> **Exercise description**: Keep only the lines that hold the string "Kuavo", filtering out the rest of the entries below.

> **The data**:
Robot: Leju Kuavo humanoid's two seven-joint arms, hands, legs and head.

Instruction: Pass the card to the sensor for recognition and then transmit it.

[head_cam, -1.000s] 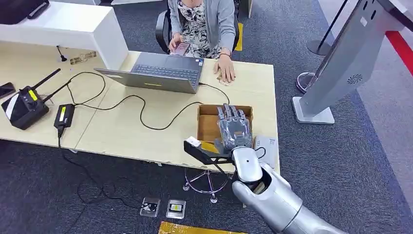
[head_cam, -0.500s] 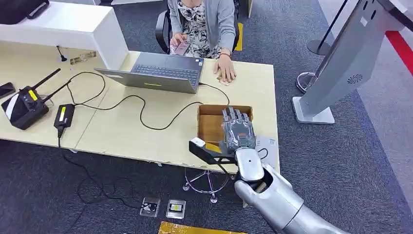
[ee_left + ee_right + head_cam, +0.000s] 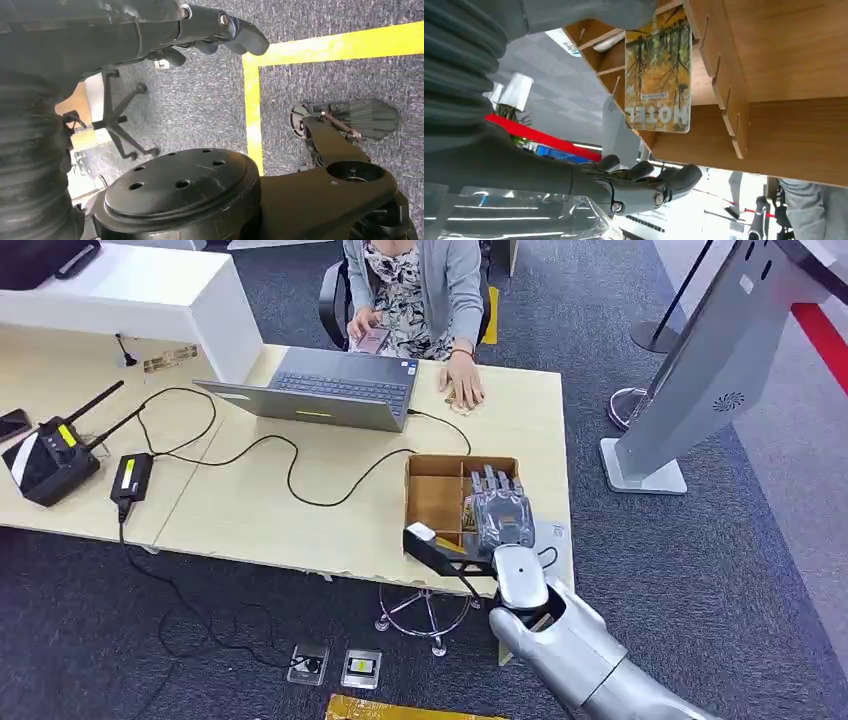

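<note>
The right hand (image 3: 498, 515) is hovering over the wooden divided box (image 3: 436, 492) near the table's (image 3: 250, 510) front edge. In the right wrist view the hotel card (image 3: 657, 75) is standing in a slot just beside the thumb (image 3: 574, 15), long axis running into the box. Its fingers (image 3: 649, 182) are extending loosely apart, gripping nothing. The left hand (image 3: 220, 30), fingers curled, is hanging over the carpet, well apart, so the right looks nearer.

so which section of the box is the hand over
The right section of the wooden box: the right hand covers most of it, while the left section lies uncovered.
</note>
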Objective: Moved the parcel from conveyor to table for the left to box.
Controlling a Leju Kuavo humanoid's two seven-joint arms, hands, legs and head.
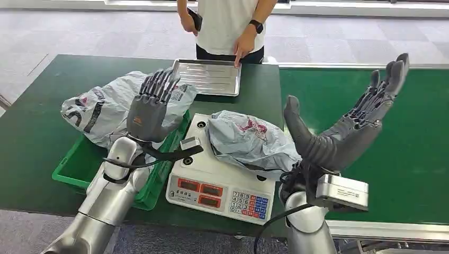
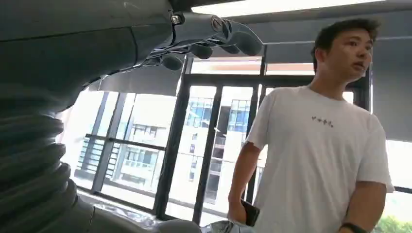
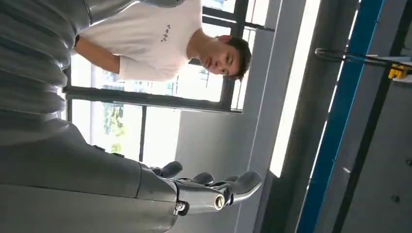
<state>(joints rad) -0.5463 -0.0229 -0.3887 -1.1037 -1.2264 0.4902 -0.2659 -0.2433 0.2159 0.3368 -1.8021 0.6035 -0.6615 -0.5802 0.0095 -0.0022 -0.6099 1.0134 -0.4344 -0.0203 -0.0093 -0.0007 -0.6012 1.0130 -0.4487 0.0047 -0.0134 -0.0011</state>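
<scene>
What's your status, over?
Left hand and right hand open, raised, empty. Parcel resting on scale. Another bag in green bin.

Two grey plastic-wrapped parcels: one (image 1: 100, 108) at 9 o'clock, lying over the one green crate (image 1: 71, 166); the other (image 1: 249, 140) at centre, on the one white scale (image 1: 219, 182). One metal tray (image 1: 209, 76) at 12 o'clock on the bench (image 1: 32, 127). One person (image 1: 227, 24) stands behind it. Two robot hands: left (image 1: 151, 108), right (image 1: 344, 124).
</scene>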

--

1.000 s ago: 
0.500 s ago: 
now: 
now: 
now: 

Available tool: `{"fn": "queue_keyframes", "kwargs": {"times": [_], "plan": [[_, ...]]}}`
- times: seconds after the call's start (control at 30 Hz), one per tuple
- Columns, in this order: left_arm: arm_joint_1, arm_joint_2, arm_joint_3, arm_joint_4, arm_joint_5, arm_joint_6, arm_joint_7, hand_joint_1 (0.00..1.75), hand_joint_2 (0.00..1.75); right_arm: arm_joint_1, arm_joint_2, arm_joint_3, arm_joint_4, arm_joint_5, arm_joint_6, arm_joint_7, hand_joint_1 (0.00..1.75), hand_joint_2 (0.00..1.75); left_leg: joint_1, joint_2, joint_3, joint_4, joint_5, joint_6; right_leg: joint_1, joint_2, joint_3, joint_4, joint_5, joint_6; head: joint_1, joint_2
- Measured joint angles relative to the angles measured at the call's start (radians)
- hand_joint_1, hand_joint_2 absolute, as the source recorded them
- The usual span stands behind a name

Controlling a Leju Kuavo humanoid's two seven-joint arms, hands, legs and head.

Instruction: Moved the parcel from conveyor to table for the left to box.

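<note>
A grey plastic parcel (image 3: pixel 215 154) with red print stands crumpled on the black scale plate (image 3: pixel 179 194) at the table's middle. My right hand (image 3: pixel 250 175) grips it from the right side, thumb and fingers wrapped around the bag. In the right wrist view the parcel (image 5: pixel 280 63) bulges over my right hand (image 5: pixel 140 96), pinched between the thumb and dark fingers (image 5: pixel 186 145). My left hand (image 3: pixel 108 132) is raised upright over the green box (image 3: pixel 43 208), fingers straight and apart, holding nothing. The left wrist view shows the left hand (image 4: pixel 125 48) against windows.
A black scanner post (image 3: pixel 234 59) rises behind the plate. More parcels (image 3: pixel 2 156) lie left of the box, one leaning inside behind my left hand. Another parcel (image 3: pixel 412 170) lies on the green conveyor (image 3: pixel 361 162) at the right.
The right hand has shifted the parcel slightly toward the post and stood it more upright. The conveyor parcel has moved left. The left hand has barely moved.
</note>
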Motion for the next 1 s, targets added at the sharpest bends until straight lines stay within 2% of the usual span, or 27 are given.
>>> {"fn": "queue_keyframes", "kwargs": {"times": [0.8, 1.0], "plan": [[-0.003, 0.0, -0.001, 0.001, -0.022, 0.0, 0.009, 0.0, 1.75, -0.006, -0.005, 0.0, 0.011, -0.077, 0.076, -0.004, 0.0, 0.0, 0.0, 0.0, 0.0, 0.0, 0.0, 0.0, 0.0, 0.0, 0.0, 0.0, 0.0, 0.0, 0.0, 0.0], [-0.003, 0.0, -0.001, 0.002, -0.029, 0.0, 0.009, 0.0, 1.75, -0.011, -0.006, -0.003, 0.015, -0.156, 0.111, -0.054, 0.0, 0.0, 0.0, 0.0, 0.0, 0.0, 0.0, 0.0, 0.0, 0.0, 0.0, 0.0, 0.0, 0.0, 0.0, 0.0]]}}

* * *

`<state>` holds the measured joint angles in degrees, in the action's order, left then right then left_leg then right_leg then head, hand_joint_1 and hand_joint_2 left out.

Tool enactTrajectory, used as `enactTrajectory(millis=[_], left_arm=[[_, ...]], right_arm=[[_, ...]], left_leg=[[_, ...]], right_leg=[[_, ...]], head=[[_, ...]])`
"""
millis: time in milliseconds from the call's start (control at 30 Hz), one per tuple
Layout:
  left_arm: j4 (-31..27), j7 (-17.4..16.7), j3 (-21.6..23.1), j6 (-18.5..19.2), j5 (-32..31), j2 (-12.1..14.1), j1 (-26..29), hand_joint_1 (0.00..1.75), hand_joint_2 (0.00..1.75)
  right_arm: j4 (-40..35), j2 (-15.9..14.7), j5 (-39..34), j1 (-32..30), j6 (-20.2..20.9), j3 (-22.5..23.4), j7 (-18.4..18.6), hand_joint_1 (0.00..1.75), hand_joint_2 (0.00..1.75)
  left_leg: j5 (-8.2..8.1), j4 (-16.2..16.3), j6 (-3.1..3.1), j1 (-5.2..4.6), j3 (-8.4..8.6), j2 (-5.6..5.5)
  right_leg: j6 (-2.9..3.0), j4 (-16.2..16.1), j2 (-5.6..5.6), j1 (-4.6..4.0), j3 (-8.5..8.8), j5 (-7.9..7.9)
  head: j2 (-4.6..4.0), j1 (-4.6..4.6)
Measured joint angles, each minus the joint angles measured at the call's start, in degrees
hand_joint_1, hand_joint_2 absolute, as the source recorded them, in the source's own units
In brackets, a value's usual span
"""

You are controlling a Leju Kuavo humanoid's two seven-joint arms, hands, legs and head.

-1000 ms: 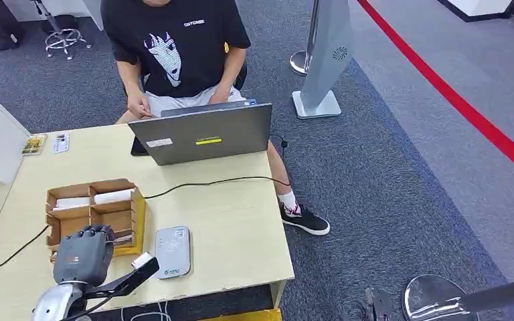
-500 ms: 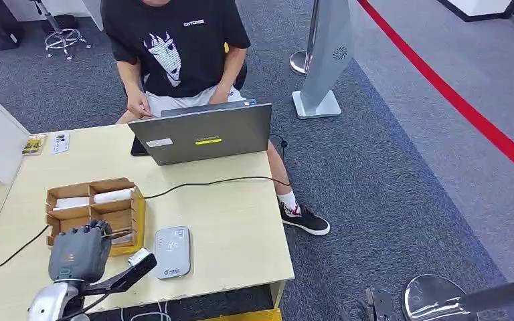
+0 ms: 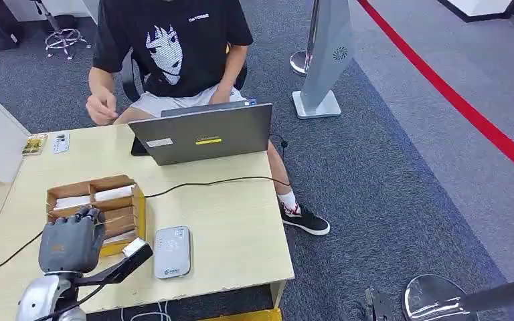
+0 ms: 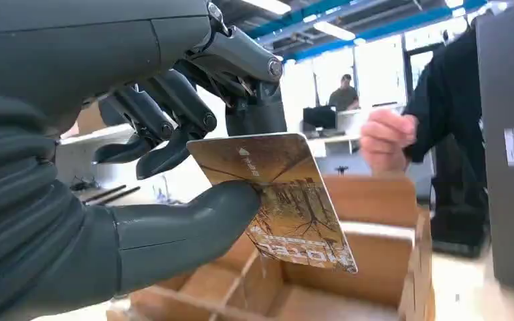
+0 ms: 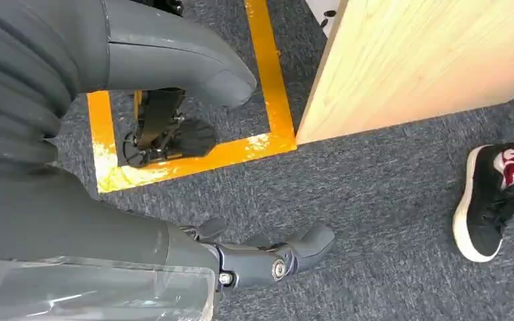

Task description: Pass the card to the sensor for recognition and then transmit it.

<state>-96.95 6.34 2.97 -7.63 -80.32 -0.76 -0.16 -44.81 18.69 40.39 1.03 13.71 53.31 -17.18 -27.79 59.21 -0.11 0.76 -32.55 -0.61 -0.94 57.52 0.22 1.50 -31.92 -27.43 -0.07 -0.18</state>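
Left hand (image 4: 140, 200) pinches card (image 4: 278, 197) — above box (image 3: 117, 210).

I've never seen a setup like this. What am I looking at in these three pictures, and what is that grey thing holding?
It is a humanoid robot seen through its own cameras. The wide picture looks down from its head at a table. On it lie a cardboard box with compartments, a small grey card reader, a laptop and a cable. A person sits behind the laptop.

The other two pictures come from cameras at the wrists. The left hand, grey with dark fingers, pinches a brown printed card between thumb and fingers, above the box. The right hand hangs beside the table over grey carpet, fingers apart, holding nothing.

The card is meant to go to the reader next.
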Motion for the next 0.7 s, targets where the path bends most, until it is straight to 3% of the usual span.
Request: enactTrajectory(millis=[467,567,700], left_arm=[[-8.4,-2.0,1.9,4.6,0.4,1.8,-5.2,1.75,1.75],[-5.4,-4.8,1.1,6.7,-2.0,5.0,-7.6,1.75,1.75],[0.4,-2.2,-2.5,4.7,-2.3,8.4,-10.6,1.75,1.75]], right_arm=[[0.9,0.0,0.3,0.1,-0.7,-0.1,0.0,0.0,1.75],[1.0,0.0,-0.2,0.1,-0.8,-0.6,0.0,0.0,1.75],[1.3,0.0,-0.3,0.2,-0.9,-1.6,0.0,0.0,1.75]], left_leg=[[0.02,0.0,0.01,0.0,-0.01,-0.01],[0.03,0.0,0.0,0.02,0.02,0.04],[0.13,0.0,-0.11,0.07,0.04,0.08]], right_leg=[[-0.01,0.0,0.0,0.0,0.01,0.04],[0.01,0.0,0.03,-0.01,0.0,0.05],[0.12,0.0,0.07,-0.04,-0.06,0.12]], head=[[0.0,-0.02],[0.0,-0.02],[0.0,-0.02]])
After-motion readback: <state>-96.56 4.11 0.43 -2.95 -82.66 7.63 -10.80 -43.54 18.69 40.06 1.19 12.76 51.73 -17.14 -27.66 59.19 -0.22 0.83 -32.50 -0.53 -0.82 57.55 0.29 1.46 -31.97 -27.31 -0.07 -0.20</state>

> **Completed exercise**:
Robot: Leju Kuavo humanoid's two seven-joint arms, hands, legs and head.
Controlling a Leju Kuavo humanoid's two seven-joint arms, hands, legs and head.
Controlling a Leju Kuavo humanoid's two seven-joint arms, hands, legs and head.
You are controlling a Leju Kuavo humanoid's two seven-joint arms, hands, legs and head.

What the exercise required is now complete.